- The paper introduces Selective Weight Decay (SWD) as a novel regularization technique to gradually induce sparsity during training.
- It utilizes Lagrangian smoothing and an exponential increase in penalization to minimize performance drops at high pruning targets.
- Experiments demonstrate SWD outperforms traditional methods by eliminating the need for fine-tuning and adapting to diverse network architectures.
Rethinking Weight Decay for Efficient Neural Network Pruning
The paper "Rethinking Weight Decay For Efficient Neural Network Pruning" provides a novel approach to neural network pruning, emphasizing a technique coined Selective Weight Decay (SWD). This method leverages weight decay principles, enhancing them for efficient and continuous pruning during training. The work is grounded in the concept of Lagrangian smoothing, allowing for versatile application across tasks, networks, and pruning structures.
SWD Methodology
Principle of SWD
Selective Weight Decay (SWD) is a differentiable regularization technique designed to induce sparsity by progressively penalizing certain weights during training according to predefined criteria. The key criterion used in the paper is weight magnitude, a well-established proxy for parameter contribution to a network’s performance.
- Lagrangian Smoothing: SWD effectively acts as a Lagrangian smoothing mechanism, enabling gradual parameter reduction to negligible values without significant performance drops. This involves modifying the regular weight decay to apply selectively to weights below a specific threshold defined by the pruning target.
- Exponential Increase: The penalization factor increases exponentially during the training process, which ensures that sparsity is induced only after allowing the network to learn sufficiently. This strategy minimizes the adverse impacts of sudden weight changes on learning efficiency.
Implementation Steps
SWD involves the following steps:
- Define the initial and maximum penalization strengths,
a_{min} and a_{max}.
- Regularize the network with weight decay, applying stronger decay selectively to weights below the dynamic threshold.
- Continuously update the penalization factor between
a_{min} and a_{max} over the training lifecycle.
Adaptability and Flexibility
SWD is versatile, applying to different levels of network structures (e.g., individual weights, channels) and accommodating different network types beyond classic CNNs, such as Graph Convolutional Networks.
Practical Implementation Considerations
Computational Cost
SWD increases computation time by approximately 40-50% per epoch, a moderate cost compared to the substantial time savings from bypassing additional fine-tuning phases post-pruning, common in traditional methods.
Hyperparameter Sensitivity
The efficacy of SWD is significantly influenced by the choice of its hyperparameters, a_{min} and a_{max}, which regulate the penalization intensity. Thorough hyperparameter tuning is advised to accommodate specific datasets and network architectures.
Experimental Evaluation
The experiments demonstrate SWD's superior performance, notably under high pruning targets.
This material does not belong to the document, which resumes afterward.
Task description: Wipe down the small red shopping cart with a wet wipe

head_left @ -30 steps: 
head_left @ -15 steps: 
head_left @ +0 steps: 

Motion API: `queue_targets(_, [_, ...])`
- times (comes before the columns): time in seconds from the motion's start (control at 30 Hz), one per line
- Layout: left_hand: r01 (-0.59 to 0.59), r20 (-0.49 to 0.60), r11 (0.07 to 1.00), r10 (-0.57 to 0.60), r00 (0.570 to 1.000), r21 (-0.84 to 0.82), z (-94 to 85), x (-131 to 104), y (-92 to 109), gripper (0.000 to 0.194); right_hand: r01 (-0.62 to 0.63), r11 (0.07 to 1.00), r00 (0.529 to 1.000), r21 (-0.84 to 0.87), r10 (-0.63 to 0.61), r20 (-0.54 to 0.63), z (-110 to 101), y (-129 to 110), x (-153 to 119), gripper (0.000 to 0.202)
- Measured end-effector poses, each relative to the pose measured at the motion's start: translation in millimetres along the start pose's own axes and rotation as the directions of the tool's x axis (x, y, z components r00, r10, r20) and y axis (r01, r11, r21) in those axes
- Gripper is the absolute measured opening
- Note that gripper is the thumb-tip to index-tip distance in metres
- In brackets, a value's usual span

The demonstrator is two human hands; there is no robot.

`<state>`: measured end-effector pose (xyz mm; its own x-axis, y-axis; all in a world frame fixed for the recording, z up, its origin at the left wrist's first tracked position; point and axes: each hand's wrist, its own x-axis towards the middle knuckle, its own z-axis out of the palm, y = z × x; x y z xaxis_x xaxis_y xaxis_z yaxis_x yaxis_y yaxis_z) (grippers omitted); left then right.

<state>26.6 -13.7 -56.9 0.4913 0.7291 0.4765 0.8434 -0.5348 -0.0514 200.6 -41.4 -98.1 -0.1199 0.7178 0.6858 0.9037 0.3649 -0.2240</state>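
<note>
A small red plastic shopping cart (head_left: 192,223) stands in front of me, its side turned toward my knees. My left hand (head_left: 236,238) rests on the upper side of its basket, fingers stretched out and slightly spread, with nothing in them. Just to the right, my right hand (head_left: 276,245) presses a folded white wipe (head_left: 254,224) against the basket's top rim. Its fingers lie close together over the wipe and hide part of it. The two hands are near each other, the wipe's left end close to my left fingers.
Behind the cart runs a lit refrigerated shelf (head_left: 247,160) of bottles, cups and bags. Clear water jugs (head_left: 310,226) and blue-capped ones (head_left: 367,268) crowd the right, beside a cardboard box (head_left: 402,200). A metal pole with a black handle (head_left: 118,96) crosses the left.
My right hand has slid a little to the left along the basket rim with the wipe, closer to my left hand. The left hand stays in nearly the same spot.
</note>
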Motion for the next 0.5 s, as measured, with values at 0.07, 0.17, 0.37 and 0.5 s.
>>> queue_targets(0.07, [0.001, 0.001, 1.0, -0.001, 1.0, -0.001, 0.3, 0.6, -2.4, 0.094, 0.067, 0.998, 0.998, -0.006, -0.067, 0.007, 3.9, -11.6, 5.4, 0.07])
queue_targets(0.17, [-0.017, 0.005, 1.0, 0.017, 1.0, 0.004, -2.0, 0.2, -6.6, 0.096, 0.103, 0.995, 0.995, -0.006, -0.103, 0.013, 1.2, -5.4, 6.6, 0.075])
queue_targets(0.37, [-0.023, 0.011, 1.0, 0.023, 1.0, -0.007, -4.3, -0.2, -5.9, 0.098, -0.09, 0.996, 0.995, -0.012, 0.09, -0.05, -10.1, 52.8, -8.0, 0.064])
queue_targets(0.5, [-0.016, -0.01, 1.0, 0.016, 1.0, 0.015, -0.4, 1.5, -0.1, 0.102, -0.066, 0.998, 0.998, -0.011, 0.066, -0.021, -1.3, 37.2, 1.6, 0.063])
The paper highlights comparisons with several baseline pruning methodologies, including magnitude pruning and LR-Rewinding, using standardized datasets like CIFAR-10 and ImageNet.
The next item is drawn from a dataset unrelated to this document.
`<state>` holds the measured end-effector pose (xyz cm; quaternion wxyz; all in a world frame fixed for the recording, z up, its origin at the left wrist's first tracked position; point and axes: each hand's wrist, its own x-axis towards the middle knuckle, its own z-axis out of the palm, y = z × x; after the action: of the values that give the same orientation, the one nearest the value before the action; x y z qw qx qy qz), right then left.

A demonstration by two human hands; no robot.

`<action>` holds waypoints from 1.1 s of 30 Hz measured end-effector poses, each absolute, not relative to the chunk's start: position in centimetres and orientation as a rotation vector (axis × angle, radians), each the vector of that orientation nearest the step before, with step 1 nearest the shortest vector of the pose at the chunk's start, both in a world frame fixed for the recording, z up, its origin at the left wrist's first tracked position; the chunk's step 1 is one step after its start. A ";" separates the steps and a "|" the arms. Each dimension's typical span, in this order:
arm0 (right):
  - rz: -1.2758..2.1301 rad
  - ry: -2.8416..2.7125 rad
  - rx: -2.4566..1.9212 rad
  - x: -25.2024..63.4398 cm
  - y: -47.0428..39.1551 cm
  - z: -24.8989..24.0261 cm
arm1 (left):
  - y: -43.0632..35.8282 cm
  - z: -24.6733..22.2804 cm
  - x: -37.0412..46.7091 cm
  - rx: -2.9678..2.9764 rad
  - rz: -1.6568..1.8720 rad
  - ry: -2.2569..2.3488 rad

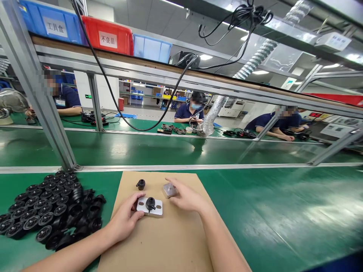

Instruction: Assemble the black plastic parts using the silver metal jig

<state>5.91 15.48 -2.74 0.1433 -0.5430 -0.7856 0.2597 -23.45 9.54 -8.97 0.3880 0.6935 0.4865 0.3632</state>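
On a sheet of brown cardboard (170, 241) lies a silver metal plate (158, 212) with two slots. My left hand (126, 217) grips its left end between thumb and fingers. A small black plastic part (151, 203) with a side spout sits in the middle of the plate. My right hand (185, 196) has its thumb and fingers around a smaller silver metal block (168, 189), which rests at the cardboard's upper right. A similar black spouted part (141, 184) stands on the cardboard just beyond the plate.
Many round black plastic parts (39, 207) are crowded on the green table (283, 211) to the left. A metal frame post (42, 87) rises at the left, and a black cable (113, 94) hangs ahead. Across the line, several people work at another green bench.
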 end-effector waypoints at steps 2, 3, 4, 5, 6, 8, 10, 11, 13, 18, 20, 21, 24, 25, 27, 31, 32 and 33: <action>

Significant findings include:
- SWD's consistent outperformance at aggressive pruning levels, where other methods suffer from abrupt performance drops.
- No need for fine-tuning after pruning, unlike iterative traditional methodologies.
- Successful application to diverse network architectures, including GCNs on non-visual tasks, affirming SWD's broad applicability.
Conclusion
Selective Weight Decay offers a theoretical and practical advancement in neural network pruning, promoting efficiency and adaptability with minimal post-processing overhead. Its integration into broader deep learning practices promises enhanced scalability and flexibility. Future explorations could refine its hyperparameters determination methods and extend its utility across emergent neural architectures and novel domains.